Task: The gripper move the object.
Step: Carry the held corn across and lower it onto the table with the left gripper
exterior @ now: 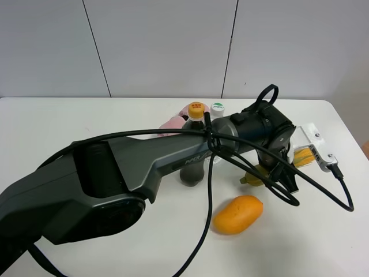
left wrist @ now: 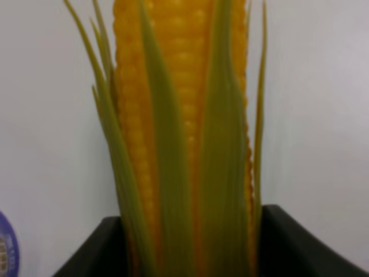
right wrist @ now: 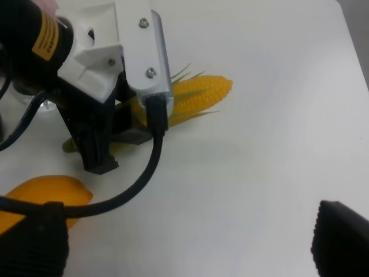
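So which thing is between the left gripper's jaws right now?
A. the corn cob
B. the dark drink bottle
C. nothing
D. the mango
A: the left wrist view shows the corn cob filling the gap between the jaws of the left gripper, while the mango lies apart from it.

The robot's long arm (exterior: 144, 167) has a matt dark-grey casing, broad and rounded, with faint pale lettering on its side. Glossy black cables (exterior: 207, 225) loop along it. The wrist carries a white plastic housing (right wrist: 138, 52) with two silver screws (right wrist: 150, 72) and a yellow label (right wrist: 45, 36) printed in black. The left gripper (right wrist: 115, 138) has angular black jaws.
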`<act>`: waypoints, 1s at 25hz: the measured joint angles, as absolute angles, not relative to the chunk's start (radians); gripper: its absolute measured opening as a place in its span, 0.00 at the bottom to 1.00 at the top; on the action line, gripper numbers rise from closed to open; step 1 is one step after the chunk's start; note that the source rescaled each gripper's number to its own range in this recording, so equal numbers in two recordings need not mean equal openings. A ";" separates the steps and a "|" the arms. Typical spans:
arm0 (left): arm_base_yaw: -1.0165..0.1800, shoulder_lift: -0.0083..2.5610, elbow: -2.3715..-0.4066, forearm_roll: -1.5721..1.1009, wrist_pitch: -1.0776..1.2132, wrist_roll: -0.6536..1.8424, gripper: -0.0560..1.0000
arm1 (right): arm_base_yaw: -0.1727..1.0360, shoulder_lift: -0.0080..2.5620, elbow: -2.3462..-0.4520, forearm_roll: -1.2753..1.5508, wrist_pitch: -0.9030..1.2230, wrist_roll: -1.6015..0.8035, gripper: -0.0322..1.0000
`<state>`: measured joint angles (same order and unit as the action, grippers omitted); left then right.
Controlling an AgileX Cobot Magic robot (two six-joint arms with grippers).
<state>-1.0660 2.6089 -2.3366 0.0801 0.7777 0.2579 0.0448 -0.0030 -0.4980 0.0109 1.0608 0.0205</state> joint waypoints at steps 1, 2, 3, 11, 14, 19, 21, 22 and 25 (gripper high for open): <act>-1.066 2.609 -2.337 0.080 0.778 0.258 0.05 | 0.045 -0.003 -0.498 0.011 1.061 0.020 1.00; -1.066 2.609 -2.337 0.080 0.778 0.258 0.05 | 0.045 -0.003 -0.498 0.011 1.061 0.020 1.00; -1.066 2.609 -2.337 0.080 0.778 0.258 0.05 | 0.045 -0.003 -0.498 0.011 1.061 0.020 1.00; -1.046 2.609 -2.337 0.104 0.778 0.258 0.05 | 0.045 -0.003 -0.498 0.011 1.061 0.020 1.00; -1.024 2.609 -2.337 0.105 0.779 0.258 0.05 | 0.045 -0.003 -0.498 0.011 1.061 0.021 1.00; -0.986 2.609 -2.337 0.082 0.789 0.258 0.05 | 0.045 -0.003 -0.498 0.011 1.061 0.021 1.00; -0.976 2.609 -2.337 0.070 0.792 0.258 0.05 | 0.045 -0.003 -0.498 0.011 1.061 0.021 1.00; -0.973 2.609 -2.337 0.069 0.793 0.258 0.05 | 0.045 -0.003 -0.498 0.011 1.061 0.021 1.00; -0.970 2.611 -2.337 0.050 0.803 0.258 0.05 | 0.045 -0.003 -0.498 0.011 1.061 0.021 1.00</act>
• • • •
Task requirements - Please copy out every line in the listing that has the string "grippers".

Response below -
`<state>`: measured joint angles (same order and unit as the action, grippers omitted); left then right.
Controlling an AgileX Cobot Magic robot (two six-joint arms with grippers).

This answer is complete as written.